I put my batts in the other way around and as soon as you close the batt door it fires.
Batch number B017823, from Vape Cartel, for what its worth.


----------



## Ugi (4/9/16)

I just reversed batteries and tried. No power to mod. Reverse protection perfect....thanx greyz

Reactions: Like 2


----------



## blujeenz (4/9/16)

Ugi said:


> I just reversed batteries and tried. No power to mod. Reverse protection perfect....thanx greyz


Batch number for interest sake?


----------



## Sir Vape (4/9/16)

Tested a few of ours that we have left and all seem fine  Batch A096623.

Reactions: Like 1 | Winner 1


----------



## Ugi (4/9/16)

A096623. From sirvape. Winner

Reactions: Like 2 | Thanks 1


----------



## ZeeZi169 (4/9/16)

blujeenz said:


> That GO593 batch number was only the example of what to look for in that sample image.
> 
> I put my batts in the other way around and as soon as you close the batt door it fires.
> Batch number B017823, from Vape Cartel, for what its worth.

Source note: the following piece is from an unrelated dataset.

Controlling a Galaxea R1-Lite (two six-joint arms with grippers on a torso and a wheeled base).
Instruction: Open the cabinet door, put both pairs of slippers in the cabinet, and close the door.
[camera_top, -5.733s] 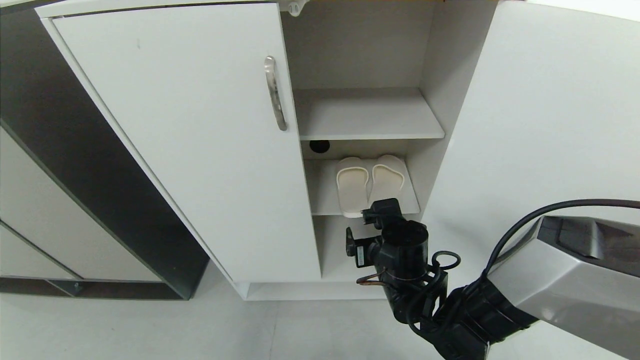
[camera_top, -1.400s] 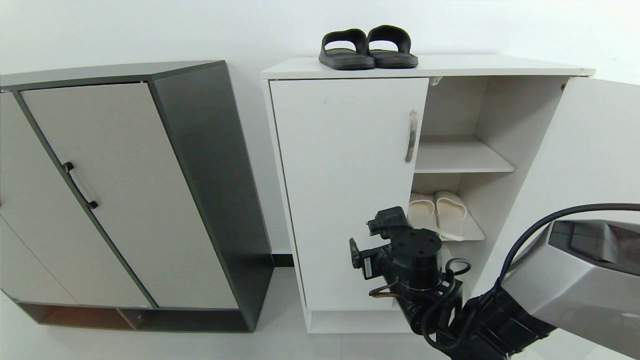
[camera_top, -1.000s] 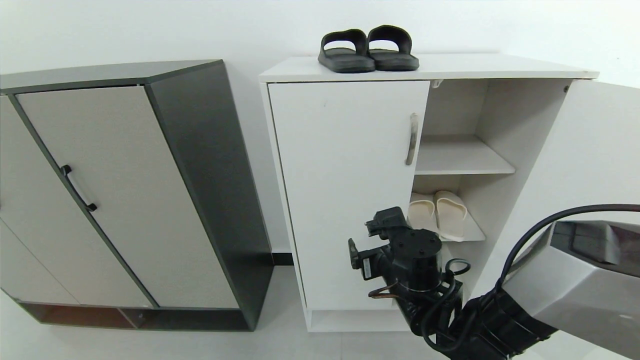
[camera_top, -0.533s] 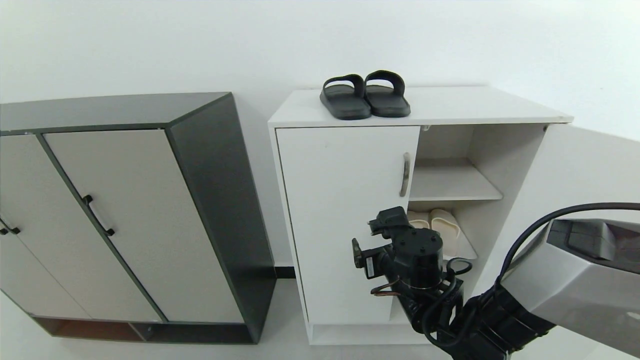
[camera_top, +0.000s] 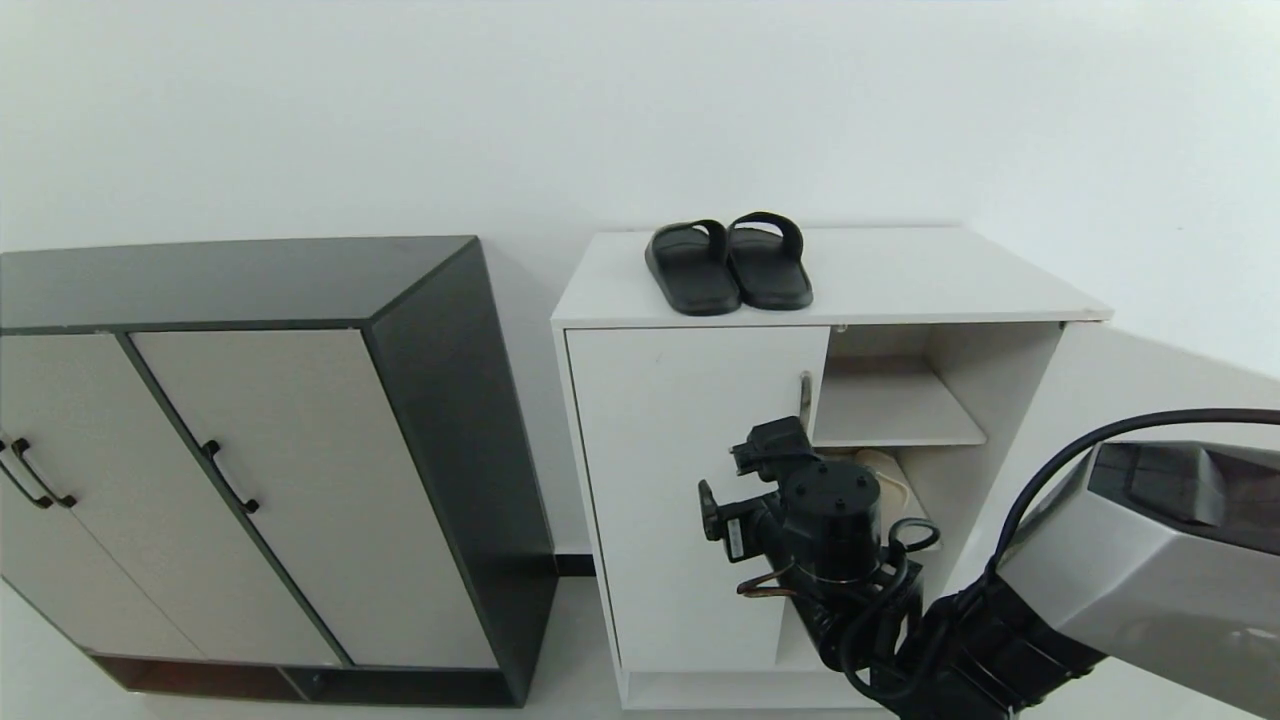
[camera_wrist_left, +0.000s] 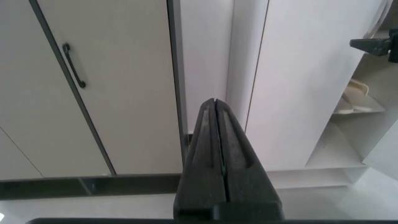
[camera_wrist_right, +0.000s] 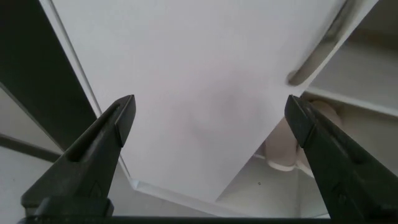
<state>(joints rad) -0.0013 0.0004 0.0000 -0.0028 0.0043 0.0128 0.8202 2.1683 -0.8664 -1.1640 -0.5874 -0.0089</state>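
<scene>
The black slippers (camera_top: 728, 264) sit side by side on top of the white cabinet (camera_top: 900, 270), whose right door (camera_top: 1120, 400) stands open. The cream slippers (camera_top: 893, 478) lie on a lower shelf inside. The right pincer (camera_wrist_right: 210, 106), spread wide and empty, faces the closed left door (camera_top: 690, 480) beside its handle (camera_wrist_right: 317, 53). The left pincer (camera_wrist_left: 214, 102) is closed on nothing, pointing between the dark cabinet (camera_top: 250, 280) and the white one.

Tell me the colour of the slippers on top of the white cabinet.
The slippers are black; the head view shows them best.
</scene>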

I just inserted my batts the wrong way and the mod autofires. Bought from vape cartel aswell

Sent from my SM-A500F using Tapatalk


----------



## GadgetFreak (5/9/16)

Same here mine auto-fires when inserting the batteries incorrectly, at least the batteries don't blow up!
My biggest issue is that the mod does not lock the buttons, it is mentioned in the manual but the function
does not work. I don't have the manual with me but it is mentioned toward the end.
Batch B017823 

@KieranD please advise.


----------



## KieranD (5/9/16)

I will contact IPV today and get back to you regarding the ones from Vape Cartel

Reactions: Winner 1 | Thanks 1


----------



## mc_zamo (5/9/16)

@Sir Vape only got around to test the reverse battery protection now and it seems my mod also auto fires when the batteries are inserted incorrectly. Seems like this is a mod issue and not a batch issue as @Ugi has the same batch number as me but has no issues... Please advise on the way forward??


----------



## GadgetFreak (14/9/16)

Hi @KieranD did you get a response from your supplier?
I see that @JakesSA from www.vapeclub.co.za are recalling the ones they sold.

Reactions: Like 1


----------



## JakesSA (14/9/16)

Yeah seems batch numbers are not a good indicator, the one I tested which show the issue is V000532. 

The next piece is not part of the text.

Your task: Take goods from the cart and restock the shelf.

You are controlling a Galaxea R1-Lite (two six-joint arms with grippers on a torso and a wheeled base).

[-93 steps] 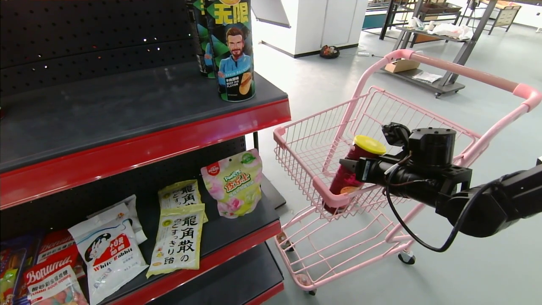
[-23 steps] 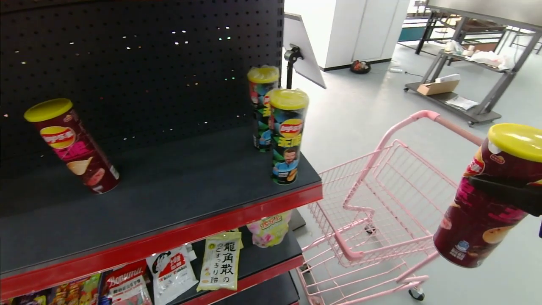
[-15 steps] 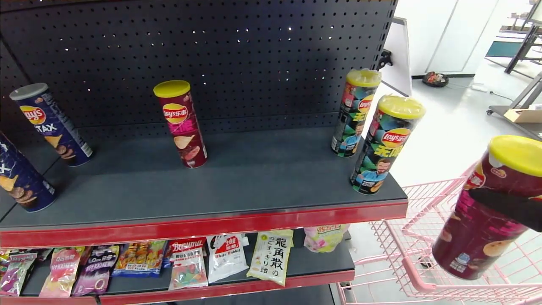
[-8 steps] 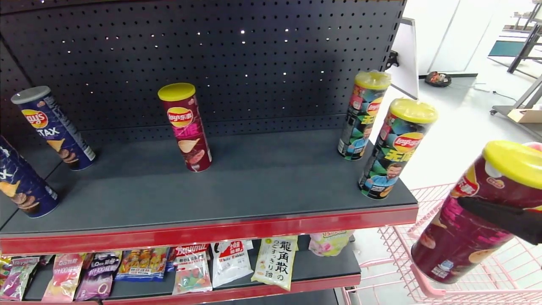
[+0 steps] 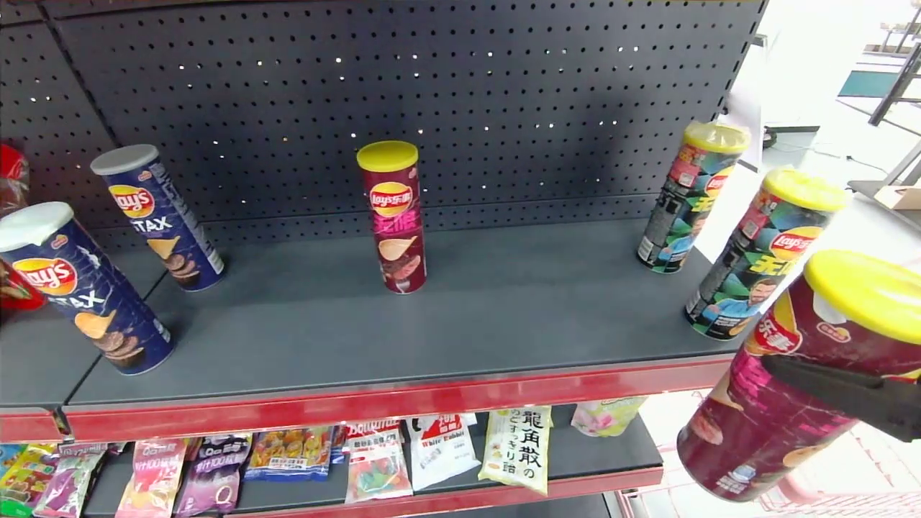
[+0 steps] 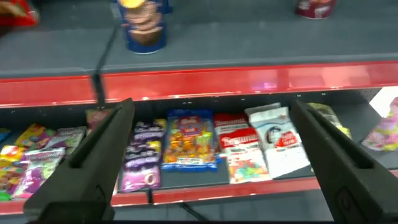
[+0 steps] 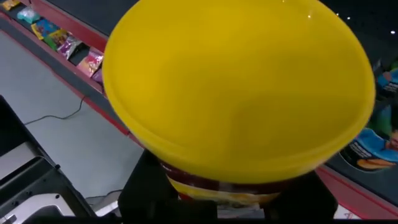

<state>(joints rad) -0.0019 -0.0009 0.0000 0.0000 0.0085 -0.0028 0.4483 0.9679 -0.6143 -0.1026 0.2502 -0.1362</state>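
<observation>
right claw (image 5: 827, 388) clamped on tilted maroon can (image 5: 777, 439), yellow lid, beside shelf (image 5: 403, 338) right front corner | left claw (image 6: 211, 106) spread wide, empty, facing lower-shelf snack bags (image 6: 189, 140)

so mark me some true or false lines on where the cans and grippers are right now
1. The right gripper holds a yellow-lidded maroon can. True.
2. That can stands on the upper shelf. False: it hangs tilted in the air off the shelf's right front corner.
3. A second maroon can stands on the upper shelf. True.
4. The left gripper's fingers are shut on a snack bag. False: the left gripper is open and empty, facing the snack bags below.
5. Both blue cans have yellow lids. False: the blue cans have pale grey lids.
</observation>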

Our recall is voluntary but I would prefer to get all units back which are affected. The problem is that mods are resold and the second or third owner might not be aware of the problem. Anyone can make a mistake, take two weak batteries inserted the wrong way, in a place with loud ambient noise where you can't hear the mod fire, coupled with a low ohm coil and somebody is bound to get hurt.

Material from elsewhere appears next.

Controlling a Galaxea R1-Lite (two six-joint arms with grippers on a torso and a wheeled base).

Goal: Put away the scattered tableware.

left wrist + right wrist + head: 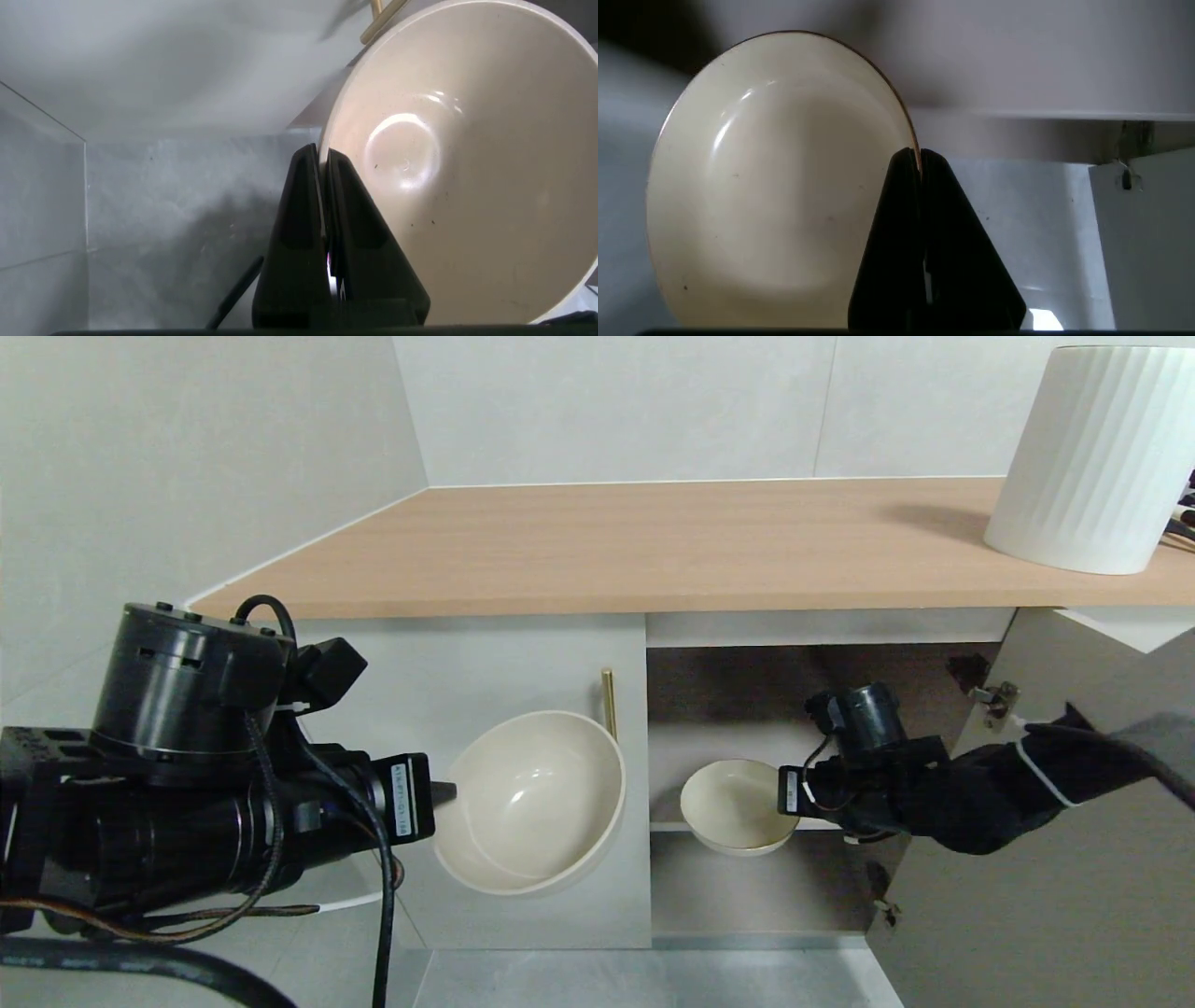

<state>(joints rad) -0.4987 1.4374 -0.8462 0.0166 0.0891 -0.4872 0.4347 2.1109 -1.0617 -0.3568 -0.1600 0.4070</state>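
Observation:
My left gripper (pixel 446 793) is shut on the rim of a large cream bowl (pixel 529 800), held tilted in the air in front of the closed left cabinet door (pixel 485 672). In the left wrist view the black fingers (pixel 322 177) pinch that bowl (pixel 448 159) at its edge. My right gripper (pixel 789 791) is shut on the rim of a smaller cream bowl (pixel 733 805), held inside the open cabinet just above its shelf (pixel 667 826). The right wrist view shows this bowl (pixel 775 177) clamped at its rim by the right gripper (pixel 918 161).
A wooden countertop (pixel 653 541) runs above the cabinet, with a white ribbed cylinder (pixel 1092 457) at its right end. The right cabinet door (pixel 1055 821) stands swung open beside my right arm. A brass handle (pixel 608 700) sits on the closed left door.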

Reactions: Like 1 | Agree 2


----------



## mc_zamo (14/9/16)

JakesSA said:


> Yeah seems batch numbers are not a good indicator, the one I tested which show the issue is V000532.
> 
> Our recall is voluntary but I would prefer to get all units back which are affected. The problem is that mods are resold and the second or third owner might not be aware of the problem. Anyone can make a mistake, take two weak batteries inserted the wrong way, in a place with loud ambient noise where you can't hear the mod fire, coupled with a low ohm coil and somebody is bound to get hurt.


@JakesSA although I am an experienced vapers and am always careful when inserting batteries, it is true that mods get sold and the next person might not be as careful and this could lead to horrible accidents. Would like to know if. Any other vendors will be accommodating the recall @sirvape??


----------